Adopt a consistent naming convention for your documents and files. Clear file names make it easier to search for and retrieve specific documents.
Searchable Keywords and Phrases:

Incorporate relevant keywords and key phrases naturally throughout the document. This helps in retrieving specific information during searches.
Quality Control:

Review and proofread documents for accuracy and clarity.
Keep documents up to date to reflect the latest information.
Document Metadata:

Include metadata such as document titles, author names, creation dates, and version numbers. This information can be useful for search and organization.
Version Control:

Implement a version control system for your documents to keep track of revisions and updates.
Accessibility:

Ensure that your documents are accessible to all users, including those with disabilities. Use accessible document formats and provide alternative text for images and diagrams.
Document Size:

Avoid extremely long documents, as they may be more challenging to process for both humans and language models. Consider breaking lengthy topics into smaller, more focused documents.
Consider Document Encoding:

If your knowledge base relies on a specific document format, such as HTML or Markdown, ensure that it adheres to standard practices for those formats.
User Feedback:

Gather feedback from users to continually improve the usability and accessibility of your knowledge base.
By following these guidelines, you can create a knowledge base that is well-structured and easily digestible by large language models like ChatGPT, making it more effective for indexing and retrieval of information. Additionally, the structured nature of the content will enhance the overall user experience.

Some of this is obvious and I would hope most teams knowledge articles already follow most of these principles but there are some good reminders and things to think about.

Sorry I can't provide any actual experience with this. Our org only does every other ServiceNow release and I am chomping at the bit to get the new Vancouver Virtual Agent toys to play with but alas I will have to wait for Washington. But we can use this time to prepare for the coming changes. Looking forward to seeing what thoughts everyone has.

Laurent5 · ‎06-20-2024

This is a very interesting topic and as we are working on more engagements with customers, best practices are starting to emerge in that respect.

All the points mentioned by @Leri Andrews are very valid.

With regards to images, as we are now starting to see more multi-modal LLMs, I suspect it won't be long before the images are also taken into account by the LLM (We've already seen some examples at K24 for workflow creation)

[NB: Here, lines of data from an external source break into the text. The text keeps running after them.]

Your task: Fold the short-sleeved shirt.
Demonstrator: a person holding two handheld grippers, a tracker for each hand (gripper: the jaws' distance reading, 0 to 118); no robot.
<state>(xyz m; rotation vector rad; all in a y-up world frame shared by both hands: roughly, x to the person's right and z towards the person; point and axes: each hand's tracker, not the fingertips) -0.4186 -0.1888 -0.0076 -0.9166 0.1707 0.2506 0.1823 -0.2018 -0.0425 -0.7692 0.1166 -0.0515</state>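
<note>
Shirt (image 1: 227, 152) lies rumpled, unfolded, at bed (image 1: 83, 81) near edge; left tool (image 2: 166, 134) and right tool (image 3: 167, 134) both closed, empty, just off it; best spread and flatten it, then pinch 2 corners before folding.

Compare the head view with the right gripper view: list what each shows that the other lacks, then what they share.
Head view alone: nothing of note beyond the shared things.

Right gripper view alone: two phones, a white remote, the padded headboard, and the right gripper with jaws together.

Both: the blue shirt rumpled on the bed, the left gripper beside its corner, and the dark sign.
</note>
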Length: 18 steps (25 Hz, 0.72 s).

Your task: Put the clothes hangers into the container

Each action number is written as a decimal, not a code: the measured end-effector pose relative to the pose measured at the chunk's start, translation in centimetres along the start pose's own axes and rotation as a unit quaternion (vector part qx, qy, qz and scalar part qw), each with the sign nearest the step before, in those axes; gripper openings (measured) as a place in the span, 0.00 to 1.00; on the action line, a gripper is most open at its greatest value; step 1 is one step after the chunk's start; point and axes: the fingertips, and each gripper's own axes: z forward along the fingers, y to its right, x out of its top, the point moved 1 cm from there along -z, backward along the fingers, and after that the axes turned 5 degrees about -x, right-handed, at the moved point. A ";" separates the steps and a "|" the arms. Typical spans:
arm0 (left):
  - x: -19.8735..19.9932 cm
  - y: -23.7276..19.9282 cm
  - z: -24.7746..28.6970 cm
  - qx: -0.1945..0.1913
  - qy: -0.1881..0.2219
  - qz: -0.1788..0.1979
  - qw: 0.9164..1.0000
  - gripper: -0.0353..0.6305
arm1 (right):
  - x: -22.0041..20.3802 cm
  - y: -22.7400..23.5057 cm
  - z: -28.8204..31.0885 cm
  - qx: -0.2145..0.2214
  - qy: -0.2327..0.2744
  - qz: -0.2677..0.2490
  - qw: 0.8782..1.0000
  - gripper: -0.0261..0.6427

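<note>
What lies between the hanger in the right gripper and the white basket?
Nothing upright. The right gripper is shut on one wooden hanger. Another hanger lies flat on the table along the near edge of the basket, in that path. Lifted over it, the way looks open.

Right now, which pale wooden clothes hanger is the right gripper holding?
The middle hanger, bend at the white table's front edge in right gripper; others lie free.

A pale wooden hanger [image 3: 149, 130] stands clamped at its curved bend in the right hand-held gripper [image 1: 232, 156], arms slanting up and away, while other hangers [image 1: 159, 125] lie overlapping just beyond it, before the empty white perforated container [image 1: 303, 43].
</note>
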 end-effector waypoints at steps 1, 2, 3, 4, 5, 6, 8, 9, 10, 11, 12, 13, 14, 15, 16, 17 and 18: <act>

An important element to consider is also ensuring the KBs use the same terminology/intents than what the users might request (although this can be mitigated with NLU, synonyms etc, it is easier if done at the source).

Finally, make sure the KBs can be found easily, check the scoring etc as the LLM's output will only be as good as the content provided to it (i.e the top results from the prompt). So make sure you fine tune AI search so that it surfaces the right content.

Per-Kristian BM · ‎06-27-2024

Very good points indeed. I would also add a point about old content and automating retirement of articles.

In our experience, in order to motivate users to use self-service, there has to be a feeling of added service. This means the knowledge base needs to be more or less complete, i.e most known issues have a knowledge article, not only the top 40. We found that the more we added articles, the more strain on approvals for both publishing and retirement of articles was high. We are working KCS now, and since we started attaching KB's to tickets and updated frequently, we found that we could automate this by a script running once a month, retire all articles not attached, not updated or viewed more then 5 times the last 12 months. After we automated this in our knowledge base, we could concentratie more on publishing new content to fill the KB, thus giving the ESC more value to the users.

Rachel38 · ‎06-28-2024

This is a very interesting topic. We started using HTML code to add expandable/collapsible sections to our knowledge articles. Do you think these will be compatible for AI consumption?

Laurie12 · ‎06-28-2024

I didn't know expandable/collapsible sections were possible. This is another topic, but could you tell me how you did this?